**PROBLEM REQUIREMENTS:**
Make an exact copy of all the data.

**DATA:**
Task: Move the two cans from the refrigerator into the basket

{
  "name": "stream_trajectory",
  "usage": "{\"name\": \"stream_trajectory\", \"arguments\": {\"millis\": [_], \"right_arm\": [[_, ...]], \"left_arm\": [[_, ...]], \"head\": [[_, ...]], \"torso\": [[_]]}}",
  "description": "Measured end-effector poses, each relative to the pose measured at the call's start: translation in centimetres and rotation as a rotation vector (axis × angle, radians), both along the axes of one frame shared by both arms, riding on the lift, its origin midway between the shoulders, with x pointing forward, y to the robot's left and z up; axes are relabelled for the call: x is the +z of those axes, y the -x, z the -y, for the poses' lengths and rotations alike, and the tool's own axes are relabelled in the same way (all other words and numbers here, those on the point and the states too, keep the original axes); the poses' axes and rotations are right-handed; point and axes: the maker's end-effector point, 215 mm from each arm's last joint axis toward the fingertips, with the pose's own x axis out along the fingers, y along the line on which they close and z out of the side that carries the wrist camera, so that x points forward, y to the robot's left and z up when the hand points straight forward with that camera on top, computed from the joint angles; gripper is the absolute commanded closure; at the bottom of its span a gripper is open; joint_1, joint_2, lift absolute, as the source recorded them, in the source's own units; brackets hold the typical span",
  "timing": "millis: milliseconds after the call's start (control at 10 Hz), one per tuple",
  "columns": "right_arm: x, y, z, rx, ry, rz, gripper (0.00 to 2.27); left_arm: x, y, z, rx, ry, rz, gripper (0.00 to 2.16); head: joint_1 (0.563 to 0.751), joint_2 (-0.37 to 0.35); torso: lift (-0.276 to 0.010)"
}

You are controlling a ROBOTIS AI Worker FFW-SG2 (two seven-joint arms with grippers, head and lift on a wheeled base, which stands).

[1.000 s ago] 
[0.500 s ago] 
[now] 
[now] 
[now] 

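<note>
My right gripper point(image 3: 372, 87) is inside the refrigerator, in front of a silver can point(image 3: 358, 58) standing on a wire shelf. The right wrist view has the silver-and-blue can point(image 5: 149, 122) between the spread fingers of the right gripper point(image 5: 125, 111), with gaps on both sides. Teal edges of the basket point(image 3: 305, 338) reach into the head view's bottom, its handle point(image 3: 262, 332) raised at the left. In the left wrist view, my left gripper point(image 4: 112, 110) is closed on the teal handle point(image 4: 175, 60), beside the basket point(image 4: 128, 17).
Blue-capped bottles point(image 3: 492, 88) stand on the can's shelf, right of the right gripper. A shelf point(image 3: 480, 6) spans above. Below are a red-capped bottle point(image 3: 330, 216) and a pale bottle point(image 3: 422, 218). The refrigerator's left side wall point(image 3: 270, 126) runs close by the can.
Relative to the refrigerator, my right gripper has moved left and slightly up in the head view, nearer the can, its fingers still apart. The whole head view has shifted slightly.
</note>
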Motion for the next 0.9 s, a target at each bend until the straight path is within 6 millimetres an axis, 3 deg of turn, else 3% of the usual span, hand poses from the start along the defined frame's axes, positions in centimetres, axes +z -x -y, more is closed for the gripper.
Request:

**FINISHED TASK:**
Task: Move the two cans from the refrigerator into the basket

{
  "name": "stream_trajectory",
  "usage": "{\"name\": \"stream_trajectory\", \"arguments\": {\"millis\": [_], \"right_arm\": [[_, ...]], \"left_arm\": [[_, ...]], \"head\": [[_, ...]], \"torso\": [[_]]}}",
  "description": "Measured end-effector poses, each relative to the pose measured at the call's start: translation in centimetres and rotation as a rotation vector (axis × angle, radians), both along the axes of one frame shared by both arms, riding on the lift, its origin midway between the shoulders, with x pointing forward, y to the robot's left and z up; axes are relabelled for the call: x is the +z of those axes, y the -x, z the -y, for the poses' lengths and rotations alike, and the tool's own axes are relabelled in the same way (all other words and numbers here, those on the point and the states too, keep the original axes); the poses' axes and rotations are right-handed; point and axes: the maker's end-effector point, 215 mm from each arm's last joint axis toward the fingertips, with the pose's own x axis out along the fingers, y along the line on which they close and z out of the side that carries the wrist camera, so that x points forward, y to the robot's left and z up when the hand points straight forward with that camera on top, computed from the joint angles; gripper is the absolute commanded closure; at the bottom of its span a gripper is open; joint_1, joint_2, lift absolute, as the source recorded them, in the source's own units; brackets hold the typical span",
  "timing": "millis: milliseconds after the call's start (control at 10 Hz), one per tuple",
  "columns": "right_arm: x, y, z, rx, ry, rz, gripper (0.00 to 2.27); left_arm: x, y, z, rx, ry, rz, gripper (0.00 to 2.16); head: joint_1 (0.563 to 0.751), joint_2 (-0.37 to 0.35); torso: lift (-0.276 to 0.010)"
}

You are controlling a ROBOTIS AI Worker FFW-SG2 (two seven-joint arms with grippers, head and lift on a wheeled base, which stands).

[1.000 s ago] 
[0.500 s ago] 
[now] 
[now] 
[now] 

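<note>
My right gripper point(image 3: 372, 87) is inside the refrigerator, in front of a silver can point(image 3: 358, 58) standing on a wire shelf. The right wrist view has the silver-and-blue can point(image 5: 149, 122) between the spread fingers of the right gripper point(image 5: 125, 111), with gaps on both sides. Teal edges of the basket point(image 3: 305, 338) reach into the head view's bottom, its handle point(image 3: 262, 332) raised at the left. In the left wrist view, my left gripper point(image 4: 112, 110) is closed on the teal handle point(image 4: 175, 60), beside the basket point(image 4: 128, 17).
Blue-capped bottles point(image 3: 492, 88) stand on the can's shelf, right of the right gripper. A shelf point(image 3: 480, 6) spans above. Below are a red-capped bottle point(image 3: 330, 216) and a pale bottle point(image 3: 422, 218). The refrigerator's left side wall point(image 3: 270, 126) runs close by the can.
Relative to the refrigerator, my right gripper has moved left and slightly up in the head view, nearer the can, its fingers still apart. The whole head view has shifted slightly.
</note>
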Motion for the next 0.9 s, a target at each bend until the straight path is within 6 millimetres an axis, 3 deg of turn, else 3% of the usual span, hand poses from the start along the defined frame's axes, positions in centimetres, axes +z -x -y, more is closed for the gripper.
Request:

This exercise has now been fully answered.